Después de mucho tiempo queriendo adoptar sin éxito, Luis y Yank están entusiasmados con Jesús, que desde que los conoció ha dejado de autolesionarse como reacción a su frustración. Un comportamiento, que como cuenta Luis, era habitual. Es el centro el que determina el tiempo que los menores deben pasar con su familia colaboradora porque quieren evitar que se rompa el vínculo con la institución, pero en el caso de Jesús, su evolución es tan positiva que cada jueves por la tarde, cuando lo recogen del colegio, hasta el lunes por la mañana, cuando lo dejan de nuevo allí, está siempre con ellos, al igual que los dos meses de verano.
Ambos han readaptado sus vidas a las necesidades del niño, hasta el punto de organizar sus viajes a Francia, de donde es Yank, para que Jesús no pase una semana sin ellos. Se están planteando dar el paso hacia su acogimiento permanente e incluso ser familia acogedora de otro menor.

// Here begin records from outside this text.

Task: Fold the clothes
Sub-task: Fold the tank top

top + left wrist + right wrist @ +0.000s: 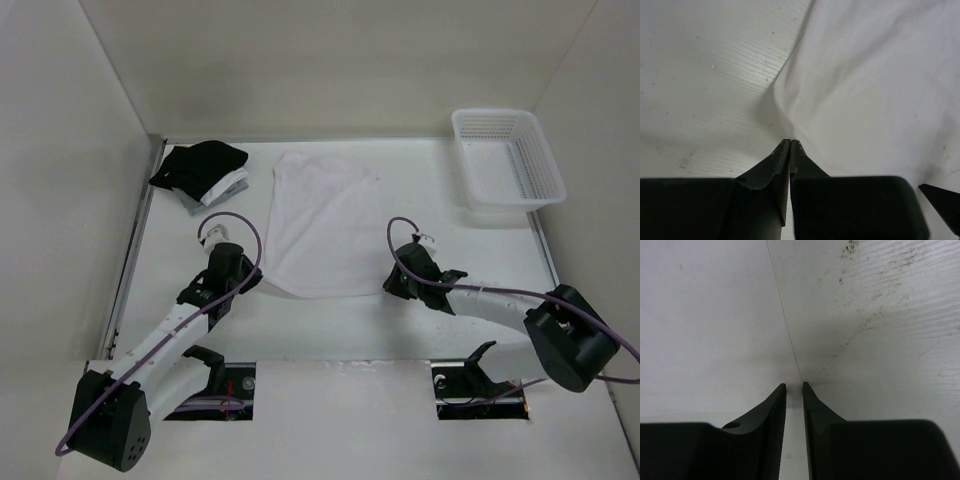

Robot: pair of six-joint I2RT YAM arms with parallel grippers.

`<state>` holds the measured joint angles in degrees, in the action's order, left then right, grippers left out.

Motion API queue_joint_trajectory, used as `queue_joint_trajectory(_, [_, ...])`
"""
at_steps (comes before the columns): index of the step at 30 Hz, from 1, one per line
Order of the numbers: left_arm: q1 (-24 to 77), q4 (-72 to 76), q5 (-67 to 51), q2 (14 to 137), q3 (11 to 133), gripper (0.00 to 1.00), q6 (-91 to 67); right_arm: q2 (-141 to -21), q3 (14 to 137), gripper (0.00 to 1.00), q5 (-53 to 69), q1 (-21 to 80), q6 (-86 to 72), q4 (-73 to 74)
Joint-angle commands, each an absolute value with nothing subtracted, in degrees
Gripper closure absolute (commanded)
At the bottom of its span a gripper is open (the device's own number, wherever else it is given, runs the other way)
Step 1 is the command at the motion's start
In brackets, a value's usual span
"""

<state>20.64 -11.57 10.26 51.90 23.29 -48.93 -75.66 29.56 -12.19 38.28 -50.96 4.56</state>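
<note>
Nearest, two arms reach in from the near edge of the table (330,335), with a bare strip of table between their bases and the rounded hem of the top (320,225).

The left gripper (790,141) is closed, its tips pinched together on the top's left edge near the hem. The cloth rises in a soft ridge to the tips, with ribbed bare table beside it on the left. The right gripper (794,385) sits at the right edge near the hem, its jaws a narrow slit apart. The cloth's edge runs straight to that slit, with smooth fabric on one side and scuffed table on the other. Whether it touches the cloth I cannot tell.

The one top lies flat and spread at mid-table, neck toward the far wall (350,70). A band of table lies open on its left, and a wider stretch on its right.

Farther back, one black-and-white pile (200,172) sits in the far left corner, just apart from the top's shoulder. One white mesh basket (545,165) stands open side up in the far right corner, well apart from the top. Walls close the left, far and right sides.
</note>
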Motion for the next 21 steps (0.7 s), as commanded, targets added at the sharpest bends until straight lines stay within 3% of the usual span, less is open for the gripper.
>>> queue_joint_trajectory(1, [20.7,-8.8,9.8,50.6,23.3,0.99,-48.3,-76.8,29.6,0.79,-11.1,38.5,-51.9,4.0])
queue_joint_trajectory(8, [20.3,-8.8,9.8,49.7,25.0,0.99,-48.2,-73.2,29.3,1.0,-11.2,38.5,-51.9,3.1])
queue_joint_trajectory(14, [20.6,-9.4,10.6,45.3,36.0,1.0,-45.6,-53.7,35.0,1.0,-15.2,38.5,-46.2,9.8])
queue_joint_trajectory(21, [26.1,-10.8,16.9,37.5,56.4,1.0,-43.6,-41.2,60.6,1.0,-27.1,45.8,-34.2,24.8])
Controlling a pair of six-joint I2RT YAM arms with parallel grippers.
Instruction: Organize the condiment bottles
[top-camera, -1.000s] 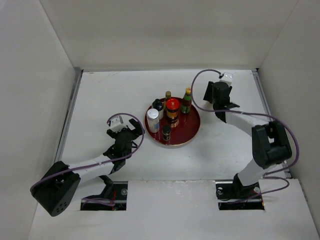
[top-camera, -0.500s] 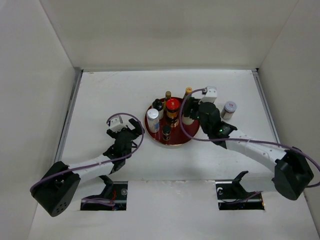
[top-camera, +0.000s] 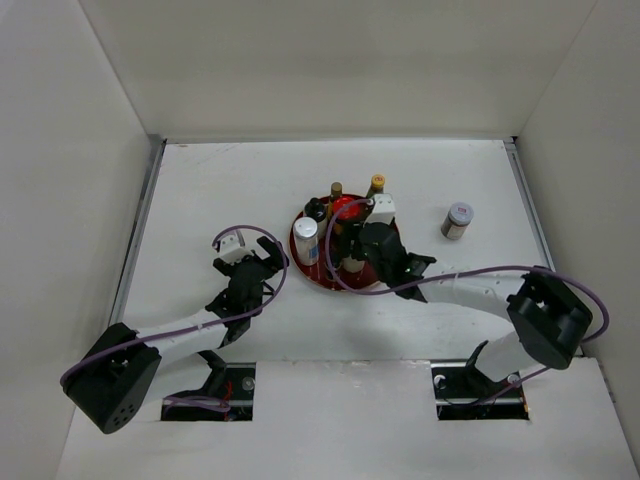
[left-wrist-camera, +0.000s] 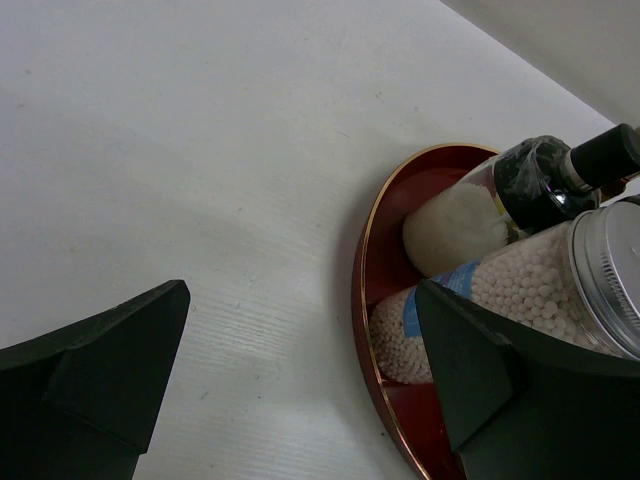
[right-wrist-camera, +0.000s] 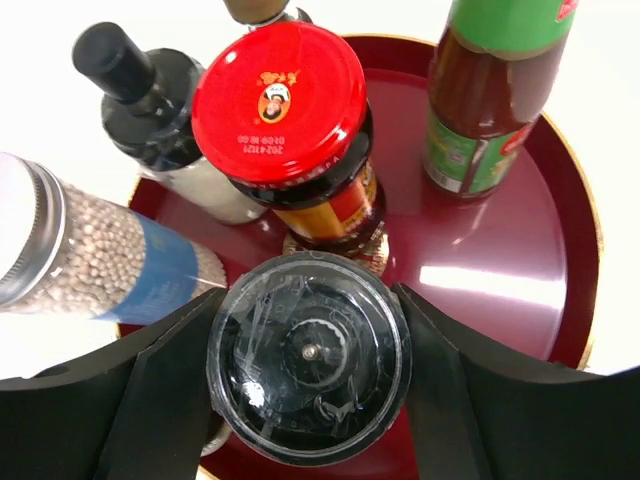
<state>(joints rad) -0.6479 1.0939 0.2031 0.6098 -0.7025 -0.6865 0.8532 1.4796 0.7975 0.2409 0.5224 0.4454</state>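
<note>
R jaws: part open, astride black-lid grinder at near side of tray; gripping or not, can't tell.
L jaws: wide apart, low over worktop, just L of tray.
Also on tray: red-lid jar, green-label bottle, black-cap bottle, silver-lid bead jar.
Grey-cap jar: upright on worktop, well R of tray.

White table top, matt, with a fine grain visible from close. Closed in by plain white panels: left wall, far wall, right wall. Thin metal strip along the left edge, another strip along the right. At the near side a white board with two dark rectangular openings. Soft, even light from above, only weak shadows.
</note>
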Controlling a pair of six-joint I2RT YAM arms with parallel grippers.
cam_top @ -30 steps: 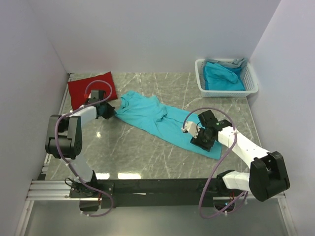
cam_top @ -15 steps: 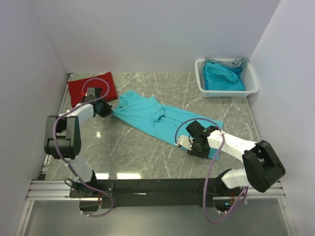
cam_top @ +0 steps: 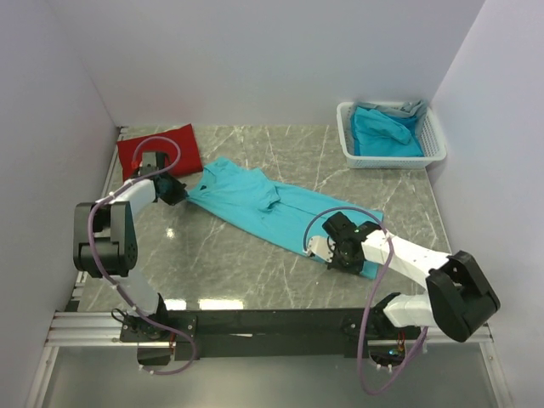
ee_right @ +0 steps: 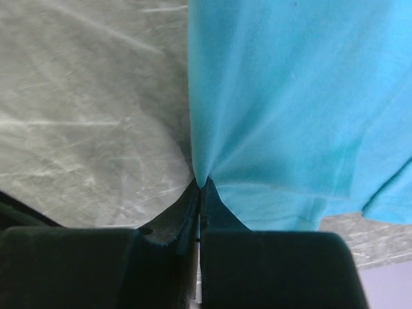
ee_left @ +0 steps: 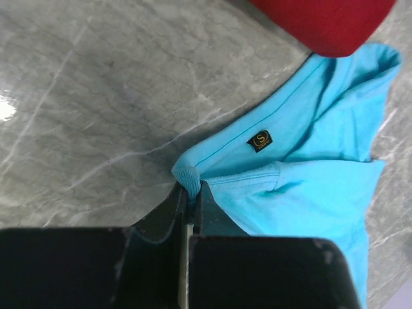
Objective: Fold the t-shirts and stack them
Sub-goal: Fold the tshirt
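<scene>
One folded red cloth shirt (cam_top: 161,146) lies at the overhead frame's upper left. A turquoise short-sleeved t-shirt (cam_top: 263,204) sprawls unfolded mid-frame on the grey marble tabletop (cam_top: 212,255), and more turquoise cloth (cam_top: 387,134) waits in the white slatted plastic basket (cam_top: 391,161) at upper right, so most folding seems left. The left gripper (ee_left: 191,192) pinches the t-shirt's neckline edge and the right gripper (ee_right: 199,185) its lower side edge. Only the left wrist view shows the small dark neck label (ee_left: 260,140); only the overhead shows the basket.
</scene>
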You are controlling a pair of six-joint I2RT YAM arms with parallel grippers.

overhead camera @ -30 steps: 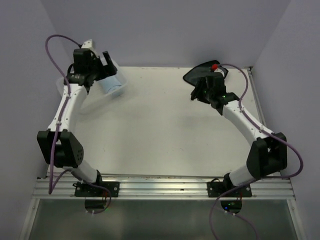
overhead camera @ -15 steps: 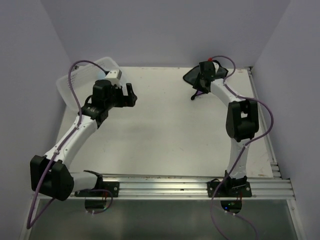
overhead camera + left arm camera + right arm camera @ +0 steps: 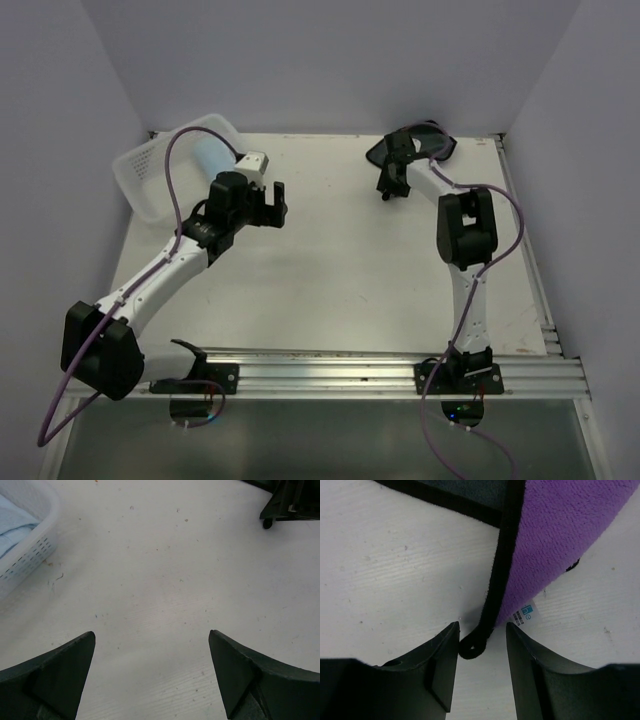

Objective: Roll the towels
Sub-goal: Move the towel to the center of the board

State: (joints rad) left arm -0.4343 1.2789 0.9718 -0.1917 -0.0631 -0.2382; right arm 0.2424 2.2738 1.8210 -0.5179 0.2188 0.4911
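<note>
Beside the basket [image 3: 140, 165] holding the blue towel [image 3: 208, 155], the left end effector [image 3: 270, 207] hangs released; well away, the right end effector [image 3: 481, 630], unclenched, straddles the purple towel [image 3: 560, 530]'s corner.

The left arm [image 3: 150, 285] angles forward, left gripper [image 3: 268, 203] spread wide; the right arm [image 3: 468, 295] stretches far ahead, right gripper [image 3: 388, 187] narrowly parted.
</note>
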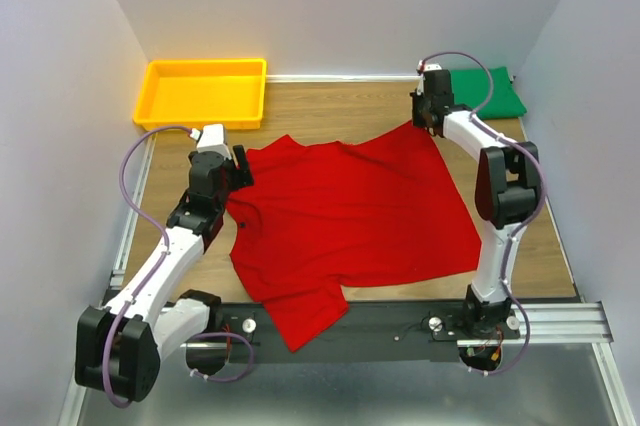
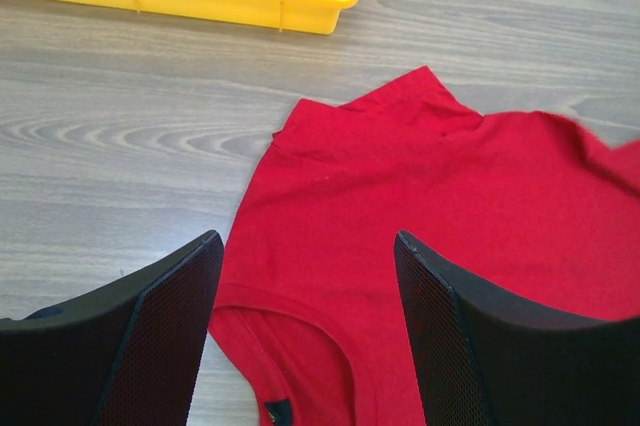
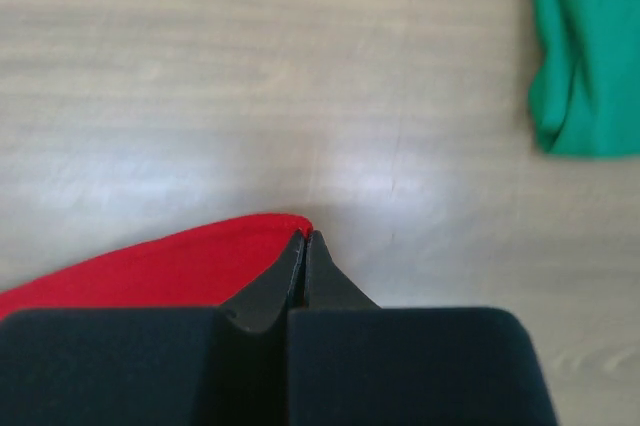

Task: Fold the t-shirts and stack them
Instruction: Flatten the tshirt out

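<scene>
**Right arm pinches red tee's corner; left arm wide over collar**

Top view: the red t-shirt point(image 1: 350, 216) lies spread on the wooden table point(image 1: 330, 106), its near sleeve over the front edge. The green t-shirt point(image 1: 487, 91) sits folded in the far right corner, the yellow tray point(image 1: 205, 66) far left.

Left wrist view: the left gripper point(image 2: 308, 241) hangs with jaws wide apart over the red collar and shoulder, holding nothing.

Right wrist view: the right gripper point(image 3: 305, 236) is clamped together on the red tee's far corner.
</scene>
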Tool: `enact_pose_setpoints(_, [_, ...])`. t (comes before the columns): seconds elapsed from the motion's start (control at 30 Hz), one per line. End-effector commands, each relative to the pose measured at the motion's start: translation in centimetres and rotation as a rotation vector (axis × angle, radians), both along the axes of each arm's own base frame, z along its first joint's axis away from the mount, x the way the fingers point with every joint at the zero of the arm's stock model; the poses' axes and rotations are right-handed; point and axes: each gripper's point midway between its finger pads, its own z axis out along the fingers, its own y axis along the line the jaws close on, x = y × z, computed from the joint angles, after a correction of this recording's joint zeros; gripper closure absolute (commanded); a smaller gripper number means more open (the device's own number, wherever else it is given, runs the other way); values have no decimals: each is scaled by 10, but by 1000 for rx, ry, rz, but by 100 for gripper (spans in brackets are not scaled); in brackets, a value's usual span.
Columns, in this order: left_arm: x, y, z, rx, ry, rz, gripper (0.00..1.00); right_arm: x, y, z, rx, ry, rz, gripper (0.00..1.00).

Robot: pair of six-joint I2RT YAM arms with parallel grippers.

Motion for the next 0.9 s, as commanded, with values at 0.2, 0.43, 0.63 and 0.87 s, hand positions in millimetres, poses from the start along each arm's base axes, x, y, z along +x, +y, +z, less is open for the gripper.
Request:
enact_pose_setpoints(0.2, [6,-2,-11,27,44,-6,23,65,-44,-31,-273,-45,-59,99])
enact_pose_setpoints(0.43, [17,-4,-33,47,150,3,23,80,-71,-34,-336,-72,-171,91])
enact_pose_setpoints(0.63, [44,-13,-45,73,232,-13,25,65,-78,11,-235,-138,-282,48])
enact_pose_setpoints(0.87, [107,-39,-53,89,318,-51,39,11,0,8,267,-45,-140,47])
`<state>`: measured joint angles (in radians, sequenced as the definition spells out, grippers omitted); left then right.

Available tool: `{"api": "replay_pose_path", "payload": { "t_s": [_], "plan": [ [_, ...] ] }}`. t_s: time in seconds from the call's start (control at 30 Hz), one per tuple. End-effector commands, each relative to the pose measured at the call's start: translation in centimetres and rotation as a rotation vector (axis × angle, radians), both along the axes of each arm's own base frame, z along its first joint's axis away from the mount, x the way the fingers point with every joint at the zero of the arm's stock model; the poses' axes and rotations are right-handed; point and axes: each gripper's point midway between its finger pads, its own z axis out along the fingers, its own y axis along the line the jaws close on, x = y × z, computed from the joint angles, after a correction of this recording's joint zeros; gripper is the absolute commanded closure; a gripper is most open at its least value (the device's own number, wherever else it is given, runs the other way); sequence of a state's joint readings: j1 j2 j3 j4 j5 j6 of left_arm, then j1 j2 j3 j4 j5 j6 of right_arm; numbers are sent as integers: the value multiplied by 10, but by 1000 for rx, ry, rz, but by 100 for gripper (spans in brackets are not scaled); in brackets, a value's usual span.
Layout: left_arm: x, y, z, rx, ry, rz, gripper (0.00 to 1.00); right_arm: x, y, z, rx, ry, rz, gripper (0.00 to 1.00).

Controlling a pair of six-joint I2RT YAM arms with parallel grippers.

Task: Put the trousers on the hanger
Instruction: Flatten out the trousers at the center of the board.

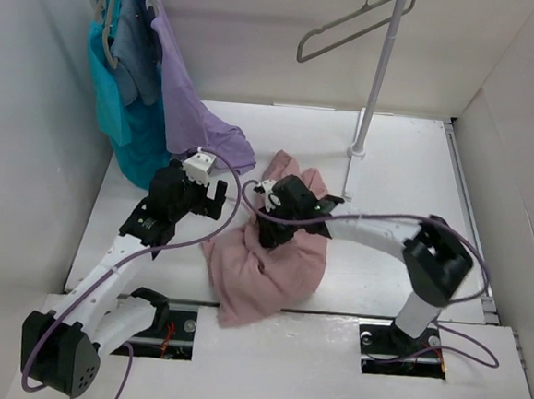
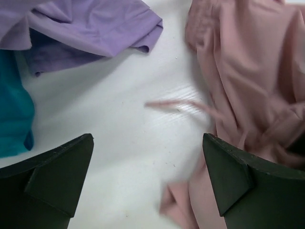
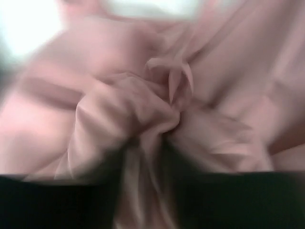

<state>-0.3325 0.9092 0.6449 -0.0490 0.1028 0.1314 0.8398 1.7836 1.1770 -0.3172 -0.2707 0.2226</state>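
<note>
Trousers (image 1: pixel 271 265): lying crumpled in a heap on the table (image 1: pixel 408 174), between the two arms, with one end trailing toward the near edge.
Hanger (image 1: pixel 341 28): hanging bare from the top of the white stand (image 1: pixel 375 88) at the back, above the cloth and well apart from it.
Right gripper (image 1: pixel 274 226): pressing into the upper part of the heap. Its blurred wrist view is showing folds gathering to a knot, so the jaws are seemingly clenching a bunch of the trousers.
Left gripper (image 2: pixel 147 138): hovering over bare table with jaws spread wide and grasping nothing, between the lavender garment (image 2: pixel 95 24) and the pink edge. The drawstring (image 2: pixel 181 105) is lying just ahead, so it is probably waiting to take a second hold.
Step in hand: likely gathering the cloth for lifting toward the hanger.
Risk: a bunched grip may be raising a lump rather than a length that drapes over the frame.
</note>
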Motion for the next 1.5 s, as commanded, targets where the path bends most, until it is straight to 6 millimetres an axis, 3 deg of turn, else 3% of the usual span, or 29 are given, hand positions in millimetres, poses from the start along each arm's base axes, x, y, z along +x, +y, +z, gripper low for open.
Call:
{"api": "replay_pose_path", "payload": {
  "t_s": [0.0, 0.03, 0.1, 0.17, 0.23, 0.27, 0.33, 0.37, 0.4, 0.53, 0.67, 0.7, 0.77, 0.8, 0.83, 0.9, 0.93, 1.0, 1.07, 1.1, 1.13, 1.17, 1.2, 1.23, 1.27, 1.3, 1.33, 1.43, 1.47],
  "plan": [
    [-6, -11, 21, -91, -5, -32, 3, -26, 14, 76, 224, -46, 16, 46],
    [-7, -12, 21, -84, -9, -47, 3, -24, -1, 89, 255, -59, -35, 4],
    [-9, -16, 10, -18, 2, -122, 8, -2, -22, 109, 296, -68, -184, 0],
    [-15, -23, -6, 65, 39, -222, 11, 40, -59, 125, 313, -80, -391, 0],
    [-27, -29, -33, 217, 95, -356, 13, 75, -89, 123, 265, -62, -508, 0],
    [-32, -31, -39, 264, 100, -409, 13, 99, -83, 126, 241, -71, -513, 0],
    [-58, -44, -60, 375, 116, -578, 8, 119, -76, 116, 159, -87, -464, 0],
    [-68, -46, -72, 460, 97, -682, 0, 128, -62, 133, 164, -101, -418, 0],
    [-78, -50, -78, 502, 93, -753, 0, 135, -51, 103, 113, -57, -385, 0],
    [-124, -73, -105, 566, 141, -1083, 0, 153, -31, 73, 99, 6, -359, 0],
    [-133, -90, -111, 557, 116, -1190, 0, 161, -32, 33, 24, 64, -401, 0],
    [-135, -92, -113, 565, 116, -1209, 0, 165, -37, 28, 11, 64, -418, 3],
    [-142, -94, -122, 570, 133, -1247, 3, 169, -39, 28, 33, 69, -428, 32],
    [-145, -97, -122, 561, 131, -1264, 26, 171, -43, 29, 46, 78, -443, 47],
    [-148, -97, -124, 546, 151, -1265, 46, 175, -47, 31, 61, 62, -451, 98],
    [-141, -99, -122, 534, 164, -1195, 93, 181, -51, 62, 119, 11, -472, 100],
    [-135, -98, -122, 540, 167, -1147, 100, 188, -63, 72, 128, -16, -502, 100],
    [-104, -95, -111, 561, 120, -1002, 100, 192, -78, 122, 192, -110, -544, 100],
    [-39, -59, -85, 640, 56, -659, 100, 202, -115, 148, 222, -172, -647, 100],
    [-12, -41, -69, 669, 8, -525, 100, 196, -135, 185, 280, -221, -703, 100],
    [20, -16, -43, 724, -68, -363, 100, 197, -153, 199, 304, -250, -752, 100],
    [46, 29, -25, 755, -78, -208, 100, 196, -174, 209, 313, -274, -809, 100],
    [68, 52, 5, 793, -132, -119, 100, 195, -209, 202, 297, -274, -891, 100],
    [82, 75, 30, 795, -175, -23, 100, 182, -226, 226, 329, -325, -916, 100],
    [94, 118, 43, 795, -151, 93, 100, 177, -243, 230, 327, -347, -956, 100],
    [106, 133, 84, 779, -203, 155, 100, 171, -268, 218, 297, -340, -1019, 100],
    [107, 144, 103, 770, -215, 178, 100, 157, -279, 233, 316, -375, -1039, 100],
    [93, 139, 120, 764, -193, 46, 100, 133, -310, 218, 287, -364, -1115, 100],
    [79, 135, 109, 817, -150, -56, 100, 128, -315, 211, 278, -356, -1130, 100]
  ]
}}
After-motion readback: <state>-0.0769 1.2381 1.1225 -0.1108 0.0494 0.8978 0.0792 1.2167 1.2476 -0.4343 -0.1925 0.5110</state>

María Jesús Roldán, divorciada y madre de dos hijas de 20 y 15 años, y su pareja Fran Rodríguez, también divorciado y con una niña de 13, no pueden permitirse el lujo de reorganizar los horarios de su familia numerosa para Luz María, de 17 años, y de la que María José lleva tres años y medio siendo su familia de acogida. “Precisamente formar parte de nuestra rutina es lo que hace que sea una más”, indica. Ella siempre tuvo claro que quería compartir su tiempo y el espacio que tenían en su casa de Condequinto (Dos Hermanas, Sevilla) con un menor que estuviera en un centro de protección. “Además quería que mis hijas conocieran que hay otra realidad al margen de la suya”, cuenta.
Más allá de las razones particulares, el altruismo y la generosidad son dos cualidades que comparten todas las familias que han colaborado en este reportaje. Ninguna niega haber tenido alguna prevención inicial, pero como dice Erwin: “El miedo no lleva a nada”. Todos animan a otras familias a que se sumen a su aventura para darles una segunda oportunidad a estos chicos. Y no son los únicos. “La gente desconfía, pero solo somos niños normales que estamos deseando divertirnos y que nos hagan sentir especiales como los demás. Deberían acercarse y conocernos más a fondo, porque se están perdiendo la oportunidad de conocer a personas bonitas. Así habría más felicidad en el mundo”, zanja Lucía.
"Gente buena con un corazón muy ancho"
Para aumentar el número de voluntarios interesados en formar parte del programa Familias Colaboradoras, la Junta de Andalucía ha puesto en marcha campañas de sensibilización y captación. Una de ellas es la de Contigo hacia la Luna que impulsa Crecer con Futuro y que ha querido plasmar a través de ilustradores reconocidos alguna de las historias de amor, altruismo y generosidad que esta iniciativa ha generado. El cordobés afincado en Sevilla Pablo Little es uno de los artistas que ha colaborado en esta campaña, que, reconoce, le ha emocionado. “Me ha permitido constatar que hay gente buena, con un corazón muy ancho”, cuenta. “Muchas veces somos muy egoístas, pero estas familias demuestran que además de preocuparse por lo suyo, sacan tiempo para ayudar a los demás”. Little espera poder impartir talleres de creación para estas familias y los menores que conviven con ellos a partir del curso que viene.